*** DATA SHOWN

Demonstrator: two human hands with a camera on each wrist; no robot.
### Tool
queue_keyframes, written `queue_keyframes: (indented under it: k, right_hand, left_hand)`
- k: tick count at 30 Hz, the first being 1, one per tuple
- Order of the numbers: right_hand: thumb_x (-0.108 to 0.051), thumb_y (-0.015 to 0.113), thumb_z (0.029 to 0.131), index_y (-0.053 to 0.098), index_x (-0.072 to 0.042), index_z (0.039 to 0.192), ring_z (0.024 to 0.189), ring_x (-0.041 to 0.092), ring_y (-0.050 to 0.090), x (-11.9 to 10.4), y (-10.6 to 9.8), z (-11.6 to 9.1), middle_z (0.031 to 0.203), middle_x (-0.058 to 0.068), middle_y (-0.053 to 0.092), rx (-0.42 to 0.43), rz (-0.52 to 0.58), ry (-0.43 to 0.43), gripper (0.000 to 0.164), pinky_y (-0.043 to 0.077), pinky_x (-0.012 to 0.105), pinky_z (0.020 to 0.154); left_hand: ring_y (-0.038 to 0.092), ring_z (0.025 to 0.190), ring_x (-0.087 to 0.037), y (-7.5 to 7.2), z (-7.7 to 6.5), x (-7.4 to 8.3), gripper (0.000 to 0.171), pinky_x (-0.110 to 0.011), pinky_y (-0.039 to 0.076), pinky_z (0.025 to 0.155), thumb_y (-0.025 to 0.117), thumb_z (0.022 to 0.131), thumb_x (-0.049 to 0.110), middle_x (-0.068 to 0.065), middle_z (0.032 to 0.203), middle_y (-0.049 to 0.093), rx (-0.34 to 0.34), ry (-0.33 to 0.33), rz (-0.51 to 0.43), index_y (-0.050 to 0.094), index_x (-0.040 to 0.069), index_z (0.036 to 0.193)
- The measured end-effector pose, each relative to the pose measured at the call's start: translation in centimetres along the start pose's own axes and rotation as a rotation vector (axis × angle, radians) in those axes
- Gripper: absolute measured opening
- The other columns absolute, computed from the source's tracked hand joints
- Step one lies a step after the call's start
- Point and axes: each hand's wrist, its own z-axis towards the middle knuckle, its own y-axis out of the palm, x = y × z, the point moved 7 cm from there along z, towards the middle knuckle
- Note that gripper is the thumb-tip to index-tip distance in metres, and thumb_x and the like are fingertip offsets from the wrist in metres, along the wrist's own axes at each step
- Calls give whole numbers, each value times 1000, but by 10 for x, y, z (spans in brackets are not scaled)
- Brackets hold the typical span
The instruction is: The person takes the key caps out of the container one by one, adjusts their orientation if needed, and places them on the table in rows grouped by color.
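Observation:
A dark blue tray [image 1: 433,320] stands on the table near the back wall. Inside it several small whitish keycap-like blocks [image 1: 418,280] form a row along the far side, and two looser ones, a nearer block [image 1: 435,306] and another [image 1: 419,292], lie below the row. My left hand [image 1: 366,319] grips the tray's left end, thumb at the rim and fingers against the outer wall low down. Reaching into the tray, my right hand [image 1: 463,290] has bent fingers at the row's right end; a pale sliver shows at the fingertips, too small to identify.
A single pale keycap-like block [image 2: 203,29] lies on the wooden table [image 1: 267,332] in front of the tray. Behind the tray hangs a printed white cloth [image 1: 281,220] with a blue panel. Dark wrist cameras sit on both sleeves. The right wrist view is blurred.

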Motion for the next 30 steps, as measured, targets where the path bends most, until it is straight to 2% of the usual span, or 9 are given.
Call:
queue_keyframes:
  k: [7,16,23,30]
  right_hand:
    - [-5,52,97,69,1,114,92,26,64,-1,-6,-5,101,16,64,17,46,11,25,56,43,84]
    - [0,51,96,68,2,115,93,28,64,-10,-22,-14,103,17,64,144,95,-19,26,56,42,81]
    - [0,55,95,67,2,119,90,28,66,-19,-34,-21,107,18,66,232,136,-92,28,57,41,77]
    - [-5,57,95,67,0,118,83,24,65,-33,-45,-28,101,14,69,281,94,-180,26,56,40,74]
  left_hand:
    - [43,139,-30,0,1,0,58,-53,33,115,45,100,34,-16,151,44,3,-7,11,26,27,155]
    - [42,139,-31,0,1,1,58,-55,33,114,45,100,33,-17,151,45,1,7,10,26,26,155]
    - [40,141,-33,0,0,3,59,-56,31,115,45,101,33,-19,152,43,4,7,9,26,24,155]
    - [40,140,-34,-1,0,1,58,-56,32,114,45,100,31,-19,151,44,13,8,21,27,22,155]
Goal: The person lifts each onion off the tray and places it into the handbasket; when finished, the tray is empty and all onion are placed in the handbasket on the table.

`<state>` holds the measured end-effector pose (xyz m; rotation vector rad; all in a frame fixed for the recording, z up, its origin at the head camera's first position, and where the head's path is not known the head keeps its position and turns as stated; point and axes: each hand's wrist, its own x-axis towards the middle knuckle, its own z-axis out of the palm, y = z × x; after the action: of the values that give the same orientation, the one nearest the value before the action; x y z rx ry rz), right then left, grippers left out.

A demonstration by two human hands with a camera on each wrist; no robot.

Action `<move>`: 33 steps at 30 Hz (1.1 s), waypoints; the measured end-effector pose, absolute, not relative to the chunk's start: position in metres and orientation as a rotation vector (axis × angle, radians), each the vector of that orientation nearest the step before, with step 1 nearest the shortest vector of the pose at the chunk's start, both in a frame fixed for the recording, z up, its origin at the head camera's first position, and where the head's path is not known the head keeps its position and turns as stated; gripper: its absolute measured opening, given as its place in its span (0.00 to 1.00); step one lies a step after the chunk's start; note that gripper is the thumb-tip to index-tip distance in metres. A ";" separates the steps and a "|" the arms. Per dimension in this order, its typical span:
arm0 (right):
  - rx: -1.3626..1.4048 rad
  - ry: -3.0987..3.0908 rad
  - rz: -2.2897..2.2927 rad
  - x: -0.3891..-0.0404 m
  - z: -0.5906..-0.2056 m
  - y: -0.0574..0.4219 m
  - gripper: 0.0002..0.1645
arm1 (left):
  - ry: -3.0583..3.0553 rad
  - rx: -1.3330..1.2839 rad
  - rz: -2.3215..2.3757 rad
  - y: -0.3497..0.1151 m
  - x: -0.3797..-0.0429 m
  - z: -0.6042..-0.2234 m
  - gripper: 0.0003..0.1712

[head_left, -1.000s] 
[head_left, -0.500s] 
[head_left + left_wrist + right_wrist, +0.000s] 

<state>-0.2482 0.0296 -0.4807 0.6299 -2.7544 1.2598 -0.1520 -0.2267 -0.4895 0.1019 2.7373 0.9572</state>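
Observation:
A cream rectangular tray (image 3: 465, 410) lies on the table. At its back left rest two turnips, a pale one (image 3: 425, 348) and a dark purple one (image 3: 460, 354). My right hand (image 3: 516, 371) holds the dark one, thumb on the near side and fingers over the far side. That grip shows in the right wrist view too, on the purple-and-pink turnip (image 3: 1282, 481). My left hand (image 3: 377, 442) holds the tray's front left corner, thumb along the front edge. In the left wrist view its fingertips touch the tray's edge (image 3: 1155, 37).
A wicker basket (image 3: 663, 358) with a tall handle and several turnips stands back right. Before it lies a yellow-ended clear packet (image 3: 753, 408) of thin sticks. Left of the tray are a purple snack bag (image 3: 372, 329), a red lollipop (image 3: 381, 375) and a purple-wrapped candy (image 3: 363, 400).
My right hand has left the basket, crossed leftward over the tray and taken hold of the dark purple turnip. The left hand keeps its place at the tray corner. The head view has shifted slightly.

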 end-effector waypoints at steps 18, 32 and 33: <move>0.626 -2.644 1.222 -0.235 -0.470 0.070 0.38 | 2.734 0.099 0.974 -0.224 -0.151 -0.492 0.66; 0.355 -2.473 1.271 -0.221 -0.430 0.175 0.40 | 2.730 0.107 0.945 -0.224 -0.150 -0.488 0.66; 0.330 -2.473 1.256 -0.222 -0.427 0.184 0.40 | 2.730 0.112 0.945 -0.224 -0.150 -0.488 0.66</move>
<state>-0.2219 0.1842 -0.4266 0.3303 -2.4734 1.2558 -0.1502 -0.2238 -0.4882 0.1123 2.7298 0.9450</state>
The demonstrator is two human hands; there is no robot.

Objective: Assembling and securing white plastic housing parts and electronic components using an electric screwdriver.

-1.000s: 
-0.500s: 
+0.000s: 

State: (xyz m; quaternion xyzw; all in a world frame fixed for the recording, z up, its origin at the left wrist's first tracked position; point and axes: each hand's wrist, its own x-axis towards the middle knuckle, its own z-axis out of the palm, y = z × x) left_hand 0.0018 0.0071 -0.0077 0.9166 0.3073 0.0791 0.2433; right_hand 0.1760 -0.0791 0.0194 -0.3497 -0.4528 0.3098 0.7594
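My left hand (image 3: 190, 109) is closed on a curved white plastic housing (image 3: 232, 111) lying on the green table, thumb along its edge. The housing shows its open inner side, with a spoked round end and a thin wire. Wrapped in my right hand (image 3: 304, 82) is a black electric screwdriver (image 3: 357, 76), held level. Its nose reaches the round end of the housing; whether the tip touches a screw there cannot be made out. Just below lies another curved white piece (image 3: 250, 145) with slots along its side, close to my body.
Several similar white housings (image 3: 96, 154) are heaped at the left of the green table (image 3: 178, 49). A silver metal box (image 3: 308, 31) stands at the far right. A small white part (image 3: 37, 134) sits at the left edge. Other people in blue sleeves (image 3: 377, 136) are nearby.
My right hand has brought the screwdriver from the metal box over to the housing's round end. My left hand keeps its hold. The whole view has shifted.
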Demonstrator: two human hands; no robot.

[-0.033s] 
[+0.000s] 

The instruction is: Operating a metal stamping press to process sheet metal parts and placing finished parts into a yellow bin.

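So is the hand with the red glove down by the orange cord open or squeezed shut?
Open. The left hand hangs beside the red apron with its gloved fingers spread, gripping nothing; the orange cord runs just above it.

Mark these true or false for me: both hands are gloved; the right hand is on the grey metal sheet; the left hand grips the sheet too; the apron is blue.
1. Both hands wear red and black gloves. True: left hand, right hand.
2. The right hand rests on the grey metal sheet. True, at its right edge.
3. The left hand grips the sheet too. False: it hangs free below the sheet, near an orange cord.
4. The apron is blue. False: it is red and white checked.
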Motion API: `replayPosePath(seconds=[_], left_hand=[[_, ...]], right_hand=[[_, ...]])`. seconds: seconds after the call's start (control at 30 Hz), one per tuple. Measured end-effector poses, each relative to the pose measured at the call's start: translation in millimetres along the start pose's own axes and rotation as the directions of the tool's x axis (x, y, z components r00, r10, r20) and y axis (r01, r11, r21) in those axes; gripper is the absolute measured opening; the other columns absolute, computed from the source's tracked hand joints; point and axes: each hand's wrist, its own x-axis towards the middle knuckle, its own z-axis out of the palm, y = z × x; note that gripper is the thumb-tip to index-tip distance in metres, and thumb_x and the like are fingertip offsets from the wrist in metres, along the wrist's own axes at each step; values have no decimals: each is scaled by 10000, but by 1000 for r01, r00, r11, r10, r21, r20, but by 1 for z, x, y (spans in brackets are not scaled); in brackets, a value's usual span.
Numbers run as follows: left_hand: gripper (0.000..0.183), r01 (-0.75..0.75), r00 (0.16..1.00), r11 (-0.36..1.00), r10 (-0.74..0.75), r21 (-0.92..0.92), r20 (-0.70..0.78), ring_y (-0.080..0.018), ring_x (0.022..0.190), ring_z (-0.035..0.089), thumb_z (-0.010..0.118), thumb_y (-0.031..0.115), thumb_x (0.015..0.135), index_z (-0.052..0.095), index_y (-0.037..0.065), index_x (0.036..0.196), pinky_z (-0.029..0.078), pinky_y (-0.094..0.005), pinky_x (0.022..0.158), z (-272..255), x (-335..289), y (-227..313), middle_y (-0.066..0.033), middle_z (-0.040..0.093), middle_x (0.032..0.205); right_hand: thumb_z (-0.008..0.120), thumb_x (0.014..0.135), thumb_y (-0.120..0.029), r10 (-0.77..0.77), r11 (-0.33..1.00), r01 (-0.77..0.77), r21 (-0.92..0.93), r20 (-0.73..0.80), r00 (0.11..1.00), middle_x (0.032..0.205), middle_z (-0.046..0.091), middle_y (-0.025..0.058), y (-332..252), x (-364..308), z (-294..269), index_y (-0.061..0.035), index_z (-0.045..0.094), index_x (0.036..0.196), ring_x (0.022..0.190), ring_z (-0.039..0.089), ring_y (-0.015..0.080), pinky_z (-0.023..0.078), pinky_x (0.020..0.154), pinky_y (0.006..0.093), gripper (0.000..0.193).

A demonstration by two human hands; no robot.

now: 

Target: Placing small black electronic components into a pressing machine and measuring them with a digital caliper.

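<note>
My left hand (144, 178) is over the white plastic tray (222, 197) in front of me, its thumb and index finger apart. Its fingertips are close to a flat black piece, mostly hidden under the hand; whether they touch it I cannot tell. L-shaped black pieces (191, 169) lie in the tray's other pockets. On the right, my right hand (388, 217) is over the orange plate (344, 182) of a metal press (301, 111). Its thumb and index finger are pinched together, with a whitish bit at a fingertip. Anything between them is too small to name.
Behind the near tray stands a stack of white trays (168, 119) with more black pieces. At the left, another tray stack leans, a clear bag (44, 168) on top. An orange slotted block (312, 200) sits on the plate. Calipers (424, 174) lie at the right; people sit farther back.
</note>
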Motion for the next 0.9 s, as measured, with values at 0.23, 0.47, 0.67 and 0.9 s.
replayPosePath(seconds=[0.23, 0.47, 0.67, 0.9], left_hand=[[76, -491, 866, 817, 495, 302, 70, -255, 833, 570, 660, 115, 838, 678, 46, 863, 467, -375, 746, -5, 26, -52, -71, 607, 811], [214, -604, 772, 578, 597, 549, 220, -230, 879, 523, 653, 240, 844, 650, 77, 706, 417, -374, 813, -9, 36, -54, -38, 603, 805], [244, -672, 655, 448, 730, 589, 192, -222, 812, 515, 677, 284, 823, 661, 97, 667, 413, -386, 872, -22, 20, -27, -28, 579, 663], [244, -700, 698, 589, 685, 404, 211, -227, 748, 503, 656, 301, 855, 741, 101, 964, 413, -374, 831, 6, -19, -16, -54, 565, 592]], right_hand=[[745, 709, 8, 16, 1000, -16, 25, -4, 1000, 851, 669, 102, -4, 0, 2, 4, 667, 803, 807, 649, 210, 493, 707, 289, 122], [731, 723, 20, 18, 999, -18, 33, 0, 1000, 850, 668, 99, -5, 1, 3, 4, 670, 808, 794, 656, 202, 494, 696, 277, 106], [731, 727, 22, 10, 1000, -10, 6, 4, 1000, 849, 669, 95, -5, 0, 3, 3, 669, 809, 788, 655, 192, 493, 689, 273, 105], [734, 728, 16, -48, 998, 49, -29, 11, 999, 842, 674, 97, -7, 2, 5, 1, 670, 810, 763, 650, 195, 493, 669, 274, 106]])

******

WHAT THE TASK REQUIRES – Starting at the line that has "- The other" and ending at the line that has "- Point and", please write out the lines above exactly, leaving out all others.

SOLUTION TO THIS PROBLEM –
- The other columns absolute, computed from the source's tracked hand joints
- Step one lies a step after the call's start
- Point and axes: each hand's wrist, its own z-axis towards the middle knuckle, its own y-axis out of the palm, x = y × z, the point moved 7 cm from there along z, towards the middle knuckle

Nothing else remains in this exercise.